Fast forward seven years later and my biggest heartbreak is now my mother’s death. At her funeral, as a way to explain the hurt that was to come, someone said to me, “In the wraps of the universe nothing is stronger than a mother and son relationship.” She died seven months ago, and in the midst of Mr. West’s two recent landmark concerts of the entire 808s and Heartbreak album, I grew a newfound sense of respect and a complex understanding for the album that birthed “Love Lockdown.”

When people think of 808s and Heartbreak, they credit the “heartbreak” in the title to Kanye's relationship with his then-fiancé ending, which is why it has been called one of the best breakup albums​. The truth is that his mom died first, and then the engagement was broken off, which was then followed by the 808s album, six months later. Relistening to it now, it is clear that the loss of his mother, not his relationship, is essentially the main theme throughout.

808s and Heartbreak isn’t just an album that says “my mom’s dead and my engagement is over so let me just steal T-Pain’s thing and people are going to ride with it just because I’m Kanye-Motherfucking-West.” It’s an album full of emotional vulnerability in a time when you’re going through something and everyone knows how you feel but insists on asking you how you are and constantly telling you how great of a person your mother was, as if you weren’t aware of how great your best friend was.

Not to get too Rap Genius with it, but within 808s is Kanye’s duality of losing his mom to the same beautification industry he had spent his first three albums critiquing while he’s simultaneously accepting the end of his 18-month engagement and six-year relationship with the woman his mom last saw him with.

Throughout the sequence of the 12 songs on the album there is a sense of hindsight and clarity that typically comes when a loved one or someone really important in your life dies.

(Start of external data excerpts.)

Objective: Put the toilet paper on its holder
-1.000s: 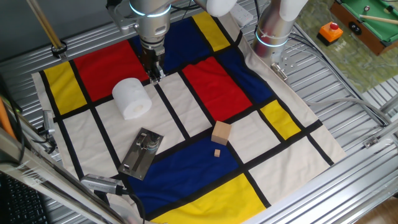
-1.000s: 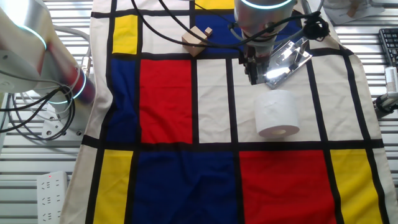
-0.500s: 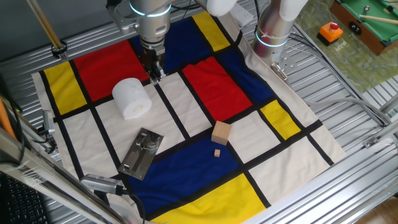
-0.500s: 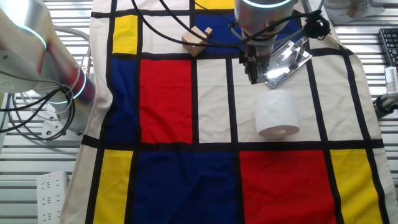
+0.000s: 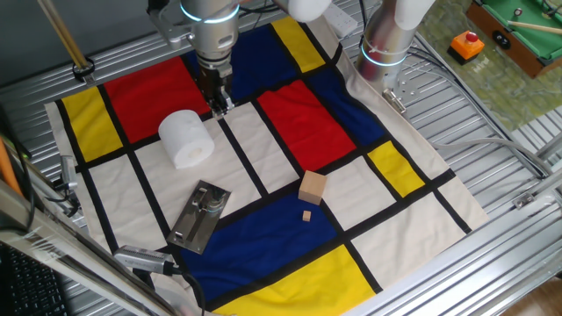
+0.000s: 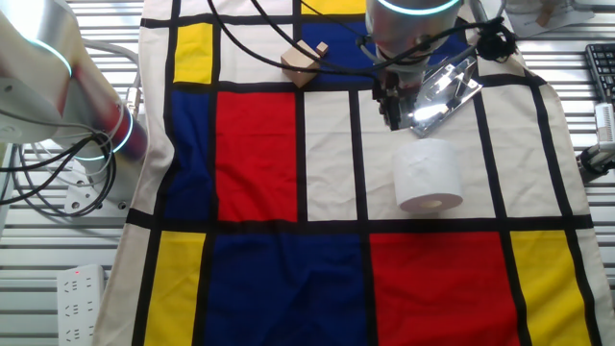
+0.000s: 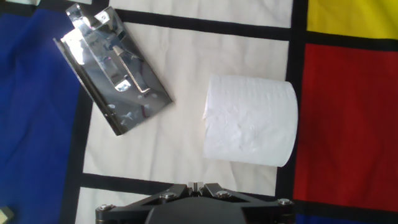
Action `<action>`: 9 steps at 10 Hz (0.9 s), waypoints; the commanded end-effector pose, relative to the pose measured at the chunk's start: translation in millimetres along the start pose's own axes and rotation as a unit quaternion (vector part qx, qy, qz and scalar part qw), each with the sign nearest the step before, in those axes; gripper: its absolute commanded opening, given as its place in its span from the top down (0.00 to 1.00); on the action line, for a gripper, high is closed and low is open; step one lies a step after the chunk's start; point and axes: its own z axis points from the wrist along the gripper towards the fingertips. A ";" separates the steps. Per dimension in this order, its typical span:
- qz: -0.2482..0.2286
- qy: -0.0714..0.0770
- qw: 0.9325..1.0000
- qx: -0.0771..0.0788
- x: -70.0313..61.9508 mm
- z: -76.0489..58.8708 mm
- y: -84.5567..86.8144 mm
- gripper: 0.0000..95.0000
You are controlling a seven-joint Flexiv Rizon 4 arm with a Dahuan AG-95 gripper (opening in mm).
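Toilet paper (image 5: 186, 139) is what the tool (image 5: 216, 101) has to reach, and from where I stand the tool hangs above the desk (image 5: 492, 167) a little way off from it, over the black line of the checked cloth (image 5: 299, 123) between the red panel and the white one. Its two fingers look pressed together, or very nearly so, with nothing between them; in the hand view only the dark base of the tool (image 7: 193, 186) shows at the bottom edge, so I judge it empty and closed from the fixed views. The roll (image 6: 429, 175) lies on its side on a white panel, just beside the tool and a little toward the near-left of the cloth in one fixed view. In the hand view the roll (image 7: 250, 121) sits ahead and to the right of the tool, its long axis running across the picture, its curved flank turned up toward the camera. The holder (image 5: 200, 216) lies flat farther out, beyond the roll from the tool, its bar fitting up; the hand view shows the holder (image 7: 113, 76) tilted, up and to the left, apart from the roll. A wooden block (image 5: 312, 187) rests well off to the other side. I reckon the fingers need to spread wide before dropping across the roll's flank.
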 end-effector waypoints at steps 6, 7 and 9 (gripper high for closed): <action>-0.046 0.019 0.999 -0.002 -43.4 -6.8 -28.9 1.00; -0.064 0.018 0.998 -0.004 -45.9 -1.7 -37.4 1.00; -0.126 0.021 0.992 -0.007 -49.4 5.9 -45.5 1.00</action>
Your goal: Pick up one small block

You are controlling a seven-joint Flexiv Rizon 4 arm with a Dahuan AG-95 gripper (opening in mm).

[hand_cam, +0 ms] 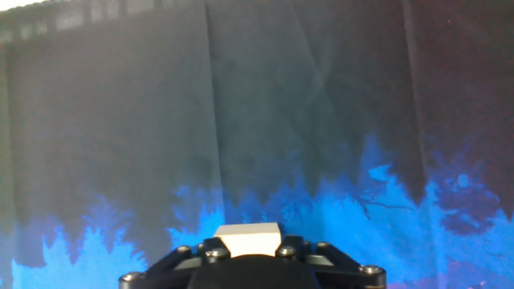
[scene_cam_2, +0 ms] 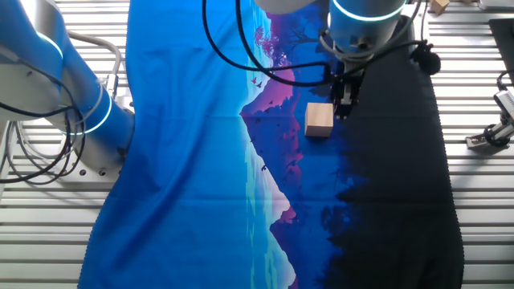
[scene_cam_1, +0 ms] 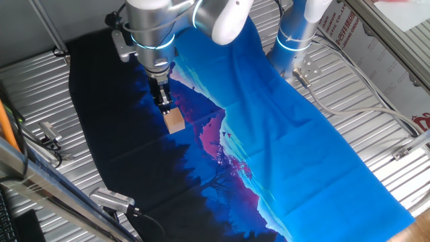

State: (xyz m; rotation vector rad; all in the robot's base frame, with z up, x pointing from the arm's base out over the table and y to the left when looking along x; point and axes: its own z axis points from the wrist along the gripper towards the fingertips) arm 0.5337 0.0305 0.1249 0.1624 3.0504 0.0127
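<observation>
The small block (scene_cam_1: 175, 121) is a light tan wooden cube lying on the printed cloth where the purple print meets the black. It also shows in the other fixed view (scene_cam_2: 319, 120). My gripper (scene_cam_1: 164, 101) hangs just above and beside the block, with its tip close to the block's edge (scene_cam_2: 344, 106). The fingers look pressed together, narrower than the block, with nothing between them. In the hand view the block's top (hand_cam: 249, 238) peeks out over the gripper's black body (hand_cam: 253, 271), and the fingertips are out of view.
The blue, purple and black cloth (scene_cam_1: 282, 134) covers the ribbed metal table (scene_cam_1: 40, 87). The arm's white base (scene_cam_2: 72, 112) stands by the cloth with cables around it. A metal clamp (scene_cam_1: 113, 199) and small fittings (scene_cam_2: 490, 136) lie off the cloth's edges.
</observation>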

When my own mom died I instantly started to look at things differently and began to have an appreciation for the things that matter and less for the things that didn’t. Your own mortality becomes 10-times more real to you when someone who was supposed to be there for you for a lot longer all of a sudden isn’t.

It’s that idea of having all these material things that you chase and then not being happy when you experience a loss but still having those things (“Welcome to Heartbreak”); or the idea of realizing you used to worry about and put too much effort into the wrong things and then trying to warn others of the same fate (“Paranoid”); or the idea of experiencing loss and wondering if there is always going to be the sense of regret that you live with forever (“Robocop”).

Just eight months prior to 808s being released, Kanye sang a rendition of Late Registration’s​ “Hey Mama” at that year’s Grammys telecast. In this live version, he changed up the lyrics to honor his late mom.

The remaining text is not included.